What state do you live in? I'm asking due to things like alimony so we can give you some help with what you can expect.

Have you talked to a lawyer about your rights in divorce?


----------



## vafan (Feb 22, 2013)

Live in TN - going to try to get an appointment with a good lawyer in the next couple of weeks. He had a job when we got married - but has a VERY sketchy work history - no place for more than a couple of years. Few assets - house but not worth much more than the loan - and LOTS of credit card debt accumulated during marriage.


----------



## EleGirl (Dec 3, 2011)

vafan said:


> I've thought about one of those - the only thing is he likes to look through my purse and stuff and I'm scared he'd find it - but I guess I need to outweigh the benefit to the risk.
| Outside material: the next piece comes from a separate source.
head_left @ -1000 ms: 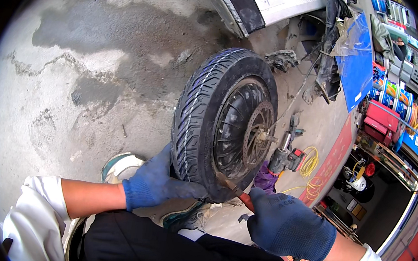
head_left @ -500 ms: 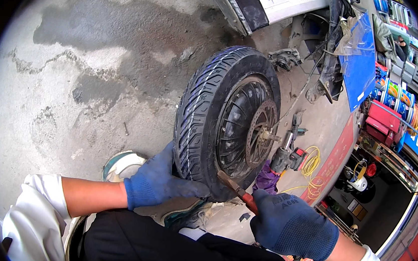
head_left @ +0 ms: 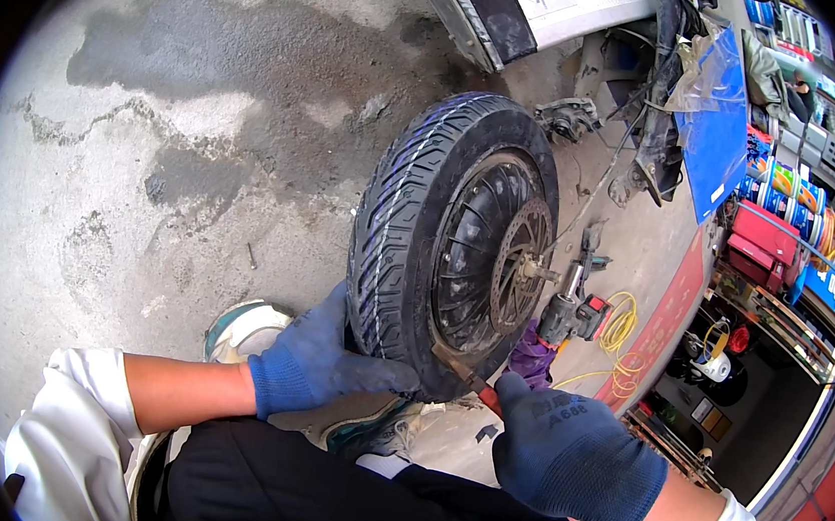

When you are at home, keep the VAR on your body. When I used one I kept it in my bra. I’m a big chested enough that there is no way he could tell it was there while I had my clothing on. When you are asleep, etc slip it under the bed. After all he never cleans so he won’t find it. 



vafan said:


> I honestly don't think he'll do anything unless he thought I was going to file for divorce. I'm afraid at that point he will feel like he has nothing to lose. His threats have escalated in frequency and severity but I guess the reason I didn't leave earlier was he always made me feel like the threats were my fault (threatening me was the only thing that made me listen) and that anyone else would have followed though. He even blamed me for being scared and said I was stupid cause he'd ever actually hit me.


Like a lot of people, you don’t have good boundaries. Him threatening should have led to you leaving the first time he threatened you. Instead you reacted counter to self-preservation and stayed out of fear. Think about that for a while. You go to work every day so you are free to leave. You could get all the help you need. But instead you are allowing him to control you. 

You say that his threats have escalated over time. That’s normal for abusers. Abuse is about control. Right now he can control you with words. The first time he realizes that he cannot control you with words; he will most likely escalate to actual physical violence. That’s how abuse works.

You really do need to get counseling form someone so specializes in domestic violence. 



vafan said:


> I really wanted to see if anyone thought there was any saving it but even as I read this myself I feel like a idiot! I guess I just got so used to it I didn't realize how wrong it was. And I'm so upset over his lack of help/work I guess I just kind of ignored the rest of it.


You need an exit plan. You can search on google for domestic violence exit plans for ideas of things to do. I’ll give you some of the things that I can thing of off the top of my head.

Ask your mom or a friend if you can use their address and store a few thing with them. If they will not allow this open a PO Box and rent a small storage space. I’ll call these your ‘safe place”.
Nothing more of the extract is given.